For the CGI protocol, the system was initially equilibrated at 298 K for 5 ns, after which simulation systems for all 12 possible base pair mutations were constructed. Both the A and the B states were sampled at 298 K for 80 ns using a leap frog stochastic dynamics integrator.
For the RE/MBAR protocol, the system was branched into 16 replicates, each destined to represent an intermediate state in the alchemical transformation. Ion positions were randomized for each replicate and 10 ns of equilibration was performed for each of the replicates. The resulting set of 16 equilibrated configurations was used to construct starting configurations for each of the 12 mutations. Based on an initial 100 ps sample, ensemble reweighting (36) was used to determine for each mutation a spacing of λ values yielding an approximately equal degree of phase space overlap between neighbouring ensembles; using 16 intermediates, average replica exchange acceptance probabilities were no less than 0.2 for any pair of neighbouring ensembles.
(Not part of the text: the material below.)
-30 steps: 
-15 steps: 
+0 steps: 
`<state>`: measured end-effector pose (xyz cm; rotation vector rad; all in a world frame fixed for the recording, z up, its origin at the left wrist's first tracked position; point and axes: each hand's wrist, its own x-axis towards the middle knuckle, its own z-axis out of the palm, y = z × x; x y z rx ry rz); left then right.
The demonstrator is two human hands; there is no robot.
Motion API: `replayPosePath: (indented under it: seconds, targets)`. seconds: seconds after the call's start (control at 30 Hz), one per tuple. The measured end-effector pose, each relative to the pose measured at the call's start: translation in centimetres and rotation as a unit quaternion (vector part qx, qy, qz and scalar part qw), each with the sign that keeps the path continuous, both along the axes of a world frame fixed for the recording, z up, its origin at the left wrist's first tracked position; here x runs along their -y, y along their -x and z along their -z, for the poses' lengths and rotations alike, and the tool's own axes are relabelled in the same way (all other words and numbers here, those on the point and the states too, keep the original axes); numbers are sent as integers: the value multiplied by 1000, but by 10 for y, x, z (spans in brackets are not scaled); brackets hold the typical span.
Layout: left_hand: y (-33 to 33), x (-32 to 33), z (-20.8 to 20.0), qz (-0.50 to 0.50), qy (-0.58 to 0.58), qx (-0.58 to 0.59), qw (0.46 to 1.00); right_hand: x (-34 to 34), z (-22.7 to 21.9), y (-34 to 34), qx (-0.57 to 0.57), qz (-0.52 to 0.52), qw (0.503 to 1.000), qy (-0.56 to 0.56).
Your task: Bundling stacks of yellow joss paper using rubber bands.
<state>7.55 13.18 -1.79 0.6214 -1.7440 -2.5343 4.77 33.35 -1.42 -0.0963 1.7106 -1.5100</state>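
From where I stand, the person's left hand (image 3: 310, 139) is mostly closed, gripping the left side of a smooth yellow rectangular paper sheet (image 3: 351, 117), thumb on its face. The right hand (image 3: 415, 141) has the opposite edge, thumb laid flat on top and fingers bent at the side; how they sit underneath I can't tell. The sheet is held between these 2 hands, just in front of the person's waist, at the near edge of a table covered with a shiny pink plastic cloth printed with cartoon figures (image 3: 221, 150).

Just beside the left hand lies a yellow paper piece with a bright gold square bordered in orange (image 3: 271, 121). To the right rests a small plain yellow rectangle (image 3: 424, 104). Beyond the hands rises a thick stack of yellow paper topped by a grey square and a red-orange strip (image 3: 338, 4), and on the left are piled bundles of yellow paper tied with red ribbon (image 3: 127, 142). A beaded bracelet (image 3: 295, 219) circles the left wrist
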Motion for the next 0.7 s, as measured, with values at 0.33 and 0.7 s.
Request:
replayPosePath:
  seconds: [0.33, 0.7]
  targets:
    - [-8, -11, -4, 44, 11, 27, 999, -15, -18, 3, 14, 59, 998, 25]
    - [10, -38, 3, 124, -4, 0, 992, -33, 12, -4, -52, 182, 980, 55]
Simulation System II—Zif268 transcription factor
The thermodynamic cycle depicted in Figure 3 was used for the calculation of DNA-protein binding specificity. Simulations were started from the X-ray structure of Zif268 bound to DNA [PDB entry 1AAY (44)]. The protein–DNA complex was solvated in a dodecahedron water box with 14 366 tip3p water molecules and KCl was added at a 100 mM concentration to mimic the conditions described in Hamilton et al. (45). For the simulation system of DNA in solution a smaller simulation box with 6145 water molecules was used. Simulation details were the same as for the model DNA system.
Figure 3.
Thermodynamic cycle for binding affinity calculations. The difference in the binding affinity between the transcription factor and two different DNA sequences is given by ΔΔGbind = ΔG3−ΔG4. According to the thermodynamic cycle ΔΔGbind can also be calculated via the alchemical pathway ΔG1−ΔG2.
CGI calculations
For the calculation of free energy differences between two states we used a non-equilibrium fast-growth thermodynamic integration (FGTI) protocol and the CGI method. For the CGI method, non-equilibrium fast-growth simulations were conducted. Equilibrated A- and B-state ensembles were generated with 80 ns simulations of each. Snapshots taken from the A- and B-state ensembles were used to start short simulations in which λ was changed from 0 to 1 and from 1 to 0, respectively. A double-precision version of Gromacs 4.0 with a leap frog integrator and a velocity-rescaling thermostat (46) was used. Time step and pressure coupling were as described above for the equilibration runs. To account for atomic overlaps occurring close to λ = 0 and λ = 1, soft-core potentials were used for both electrostatics and Lennard-Jones interactions as implemented in Gromacs 4.0 (38) with α = 0.3, σ = 0.25 and a soft-core power of 1. For the model DNA system switching times of 50, 100 and 200 ps were used and compared. For the zinc-finger system, 100 ps switching times were used. For three DNA/protein simulations (C8A, C8G, and C8T) the switching time was increased to 200 ps since the work histograms of the 100 ps switches produced particularly poor overlap. For these cases only half of the fast-growth simulations were carried out as compared to the other cases such that the overall computational effort was the same.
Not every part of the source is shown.